Emanuel Knill, D. Leibfried, R. Reichle, J. Britton, R. B. Blakestad, J. D. Jost, C. Langer, R Ozeri, Signe Seidelin, David J. Wineland


A key requirement for scalable quantum computing is that elementary quantum gates can be implemented with sufficiently low error. One method for determining the error behavior of a gate implementation is to perform process tomography. However, standard process tomography is limited by errors in state preparation, measurement and one-qubit gates. It suffers from inefficient scaling with number of qubits and does not detect adverse error-compounding when gates are composed in long sequences. An additional problem is the fact that desirable error-probabilities for scalable quantum computing are of the order of 0.0001. Experimentally proving such low errors is challenging. We describe a randomized benchmarking method that yields estimates of the computationally relevant errors without relying on accurate state preparation and measurement. Since it involves long sequences of randomly chosen gates, it also verifies that error behavior is stable when used in long computations.
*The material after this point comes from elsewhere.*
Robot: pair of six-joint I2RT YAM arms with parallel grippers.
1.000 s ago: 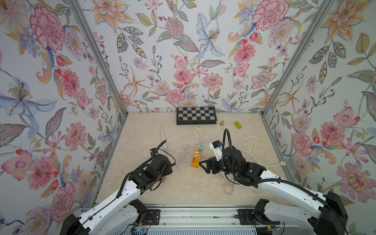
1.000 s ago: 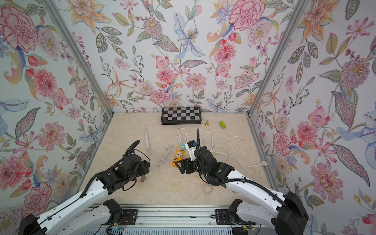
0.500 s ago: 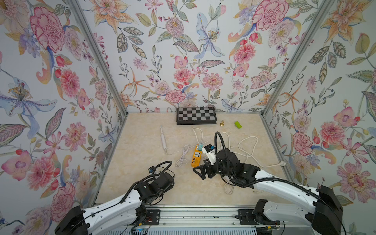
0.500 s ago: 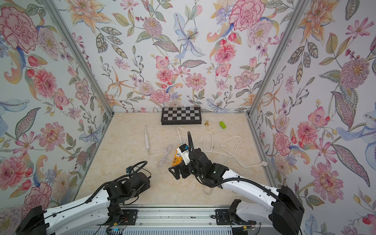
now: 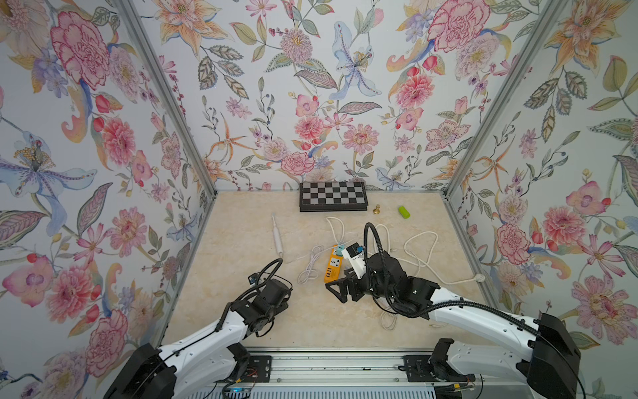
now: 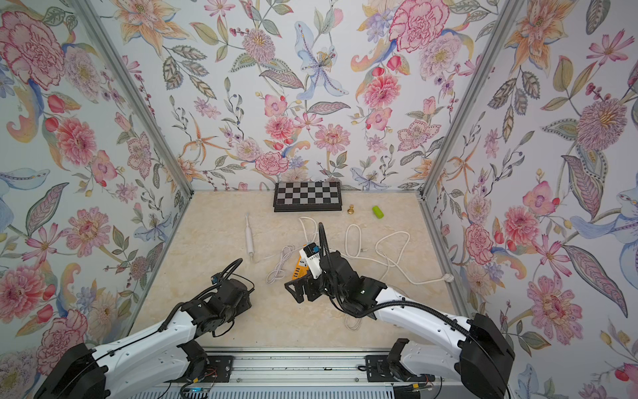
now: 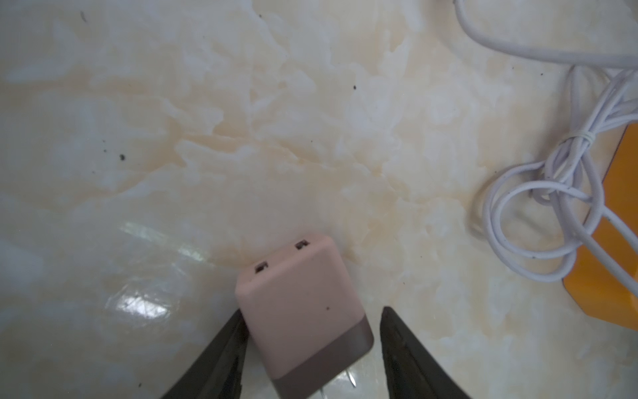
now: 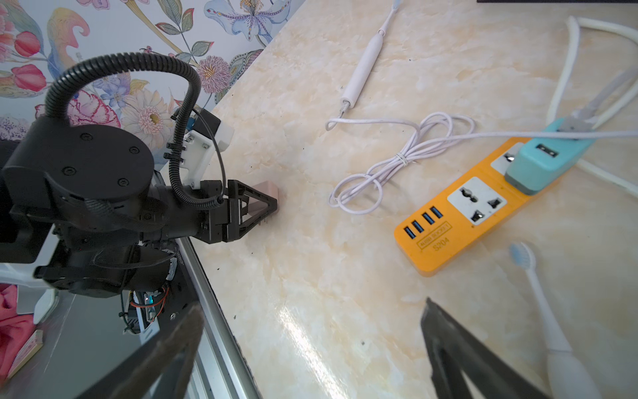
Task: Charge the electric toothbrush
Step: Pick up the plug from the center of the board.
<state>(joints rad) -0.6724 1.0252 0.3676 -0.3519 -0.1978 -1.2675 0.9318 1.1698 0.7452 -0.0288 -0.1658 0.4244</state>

We implemented randomized benchmarking on trapped atomic ion qubits, establishing a one-qubit error probability per randomized pi/2 pulse of 0.00482(17). We expect this error probability to be readily improvable.
Physical Review A (Atomic, Molecular and Optical Physics)


ion traps, quantum computing, quantum errors., quantum gates


Knill, E. , Leibfried, D. , Reichle, R. , Britton, J. , Blakestad, R. , Jost, J. , Langer, C. , Ozeri, R. , Seidelin, S. and Wineland, D. (2007), Randomized Benchmarking of Quantum Gates, Physical Review A (Atomic, Molecular and Optical Physics) (Accessed May 21, 2024)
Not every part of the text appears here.